- [TASK DIRECTIONS]: State only how many lines below include the string "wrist".

- [GIVEN DATA]:
---

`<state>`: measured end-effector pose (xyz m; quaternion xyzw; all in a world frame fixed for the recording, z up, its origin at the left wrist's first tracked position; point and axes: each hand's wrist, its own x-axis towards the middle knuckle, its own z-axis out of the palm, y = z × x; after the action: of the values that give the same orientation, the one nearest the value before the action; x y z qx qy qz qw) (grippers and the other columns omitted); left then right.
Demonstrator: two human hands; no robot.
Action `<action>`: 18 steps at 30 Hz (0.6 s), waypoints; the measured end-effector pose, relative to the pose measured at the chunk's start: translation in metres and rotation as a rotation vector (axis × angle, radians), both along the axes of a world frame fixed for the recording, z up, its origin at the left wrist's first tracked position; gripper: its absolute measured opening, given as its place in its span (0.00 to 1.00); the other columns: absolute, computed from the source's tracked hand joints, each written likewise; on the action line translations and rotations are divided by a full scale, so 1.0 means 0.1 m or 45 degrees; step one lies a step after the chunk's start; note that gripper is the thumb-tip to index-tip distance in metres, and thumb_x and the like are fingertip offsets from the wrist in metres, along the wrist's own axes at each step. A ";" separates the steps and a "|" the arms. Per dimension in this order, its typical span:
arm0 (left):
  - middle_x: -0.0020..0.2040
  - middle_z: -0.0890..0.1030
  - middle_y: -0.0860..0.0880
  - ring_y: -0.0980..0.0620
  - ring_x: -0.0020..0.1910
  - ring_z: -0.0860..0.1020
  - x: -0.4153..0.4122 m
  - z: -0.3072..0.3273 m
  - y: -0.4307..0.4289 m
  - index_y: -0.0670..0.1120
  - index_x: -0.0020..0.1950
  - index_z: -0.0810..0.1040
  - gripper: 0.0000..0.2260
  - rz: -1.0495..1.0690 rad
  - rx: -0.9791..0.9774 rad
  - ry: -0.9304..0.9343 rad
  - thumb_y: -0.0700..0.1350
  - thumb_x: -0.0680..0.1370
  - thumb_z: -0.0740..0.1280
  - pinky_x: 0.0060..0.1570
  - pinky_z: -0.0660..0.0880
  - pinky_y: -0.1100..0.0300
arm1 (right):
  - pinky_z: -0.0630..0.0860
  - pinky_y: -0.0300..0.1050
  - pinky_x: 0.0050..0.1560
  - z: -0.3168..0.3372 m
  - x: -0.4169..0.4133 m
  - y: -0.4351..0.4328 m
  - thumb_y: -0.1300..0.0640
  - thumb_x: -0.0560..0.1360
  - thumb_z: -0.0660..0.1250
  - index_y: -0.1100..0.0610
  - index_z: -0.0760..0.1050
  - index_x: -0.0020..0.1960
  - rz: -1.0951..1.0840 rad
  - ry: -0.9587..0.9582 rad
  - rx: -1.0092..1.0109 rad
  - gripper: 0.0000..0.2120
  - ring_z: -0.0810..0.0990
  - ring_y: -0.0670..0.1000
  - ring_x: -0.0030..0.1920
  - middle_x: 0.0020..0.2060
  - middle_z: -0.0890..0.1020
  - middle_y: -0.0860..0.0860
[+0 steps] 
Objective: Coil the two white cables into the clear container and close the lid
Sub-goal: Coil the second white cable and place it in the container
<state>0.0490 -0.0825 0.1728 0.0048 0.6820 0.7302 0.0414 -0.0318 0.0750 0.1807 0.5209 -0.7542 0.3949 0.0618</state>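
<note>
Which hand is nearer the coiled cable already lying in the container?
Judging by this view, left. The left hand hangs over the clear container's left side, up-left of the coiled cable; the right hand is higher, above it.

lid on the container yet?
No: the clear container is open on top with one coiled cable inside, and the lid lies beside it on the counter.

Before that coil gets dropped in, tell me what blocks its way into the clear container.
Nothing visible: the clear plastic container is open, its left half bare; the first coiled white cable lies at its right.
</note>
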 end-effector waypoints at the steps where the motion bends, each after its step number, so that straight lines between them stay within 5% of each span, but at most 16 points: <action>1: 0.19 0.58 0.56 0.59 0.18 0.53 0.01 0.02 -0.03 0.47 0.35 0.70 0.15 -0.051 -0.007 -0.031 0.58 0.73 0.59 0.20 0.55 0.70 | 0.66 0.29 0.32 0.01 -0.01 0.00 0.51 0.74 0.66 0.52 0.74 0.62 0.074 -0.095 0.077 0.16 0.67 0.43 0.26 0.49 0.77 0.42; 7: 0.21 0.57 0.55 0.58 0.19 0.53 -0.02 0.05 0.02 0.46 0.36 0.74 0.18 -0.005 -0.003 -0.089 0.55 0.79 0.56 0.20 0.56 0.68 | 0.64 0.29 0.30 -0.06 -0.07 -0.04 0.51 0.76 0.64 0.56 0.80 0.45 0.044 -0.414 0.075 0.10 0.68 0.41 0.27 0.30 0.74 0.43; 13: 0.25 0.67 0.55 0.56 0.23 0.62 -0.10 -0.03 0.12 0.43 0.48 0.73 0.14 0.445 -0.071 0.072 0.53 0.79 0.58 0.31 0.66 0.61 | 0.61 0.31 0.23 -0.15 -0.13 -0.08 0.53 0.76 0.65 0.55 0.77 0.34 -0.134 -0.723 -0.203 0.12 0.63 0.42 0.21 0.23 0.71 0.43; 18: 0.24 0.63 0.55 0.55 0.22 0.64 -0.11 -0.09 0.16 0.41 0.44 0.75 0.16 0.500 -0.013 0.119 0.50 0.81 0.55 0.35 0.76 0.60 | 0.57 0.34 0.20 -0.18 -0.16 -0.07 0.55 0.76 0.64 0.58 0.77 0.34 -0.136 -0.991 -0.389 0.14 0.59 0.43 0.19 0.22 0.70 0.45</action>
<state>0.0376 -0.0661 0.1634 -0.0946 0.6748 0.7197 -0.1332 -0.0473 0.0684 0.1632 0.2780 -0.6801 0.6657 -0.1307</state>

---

- [EXERCISE RESULT]: 2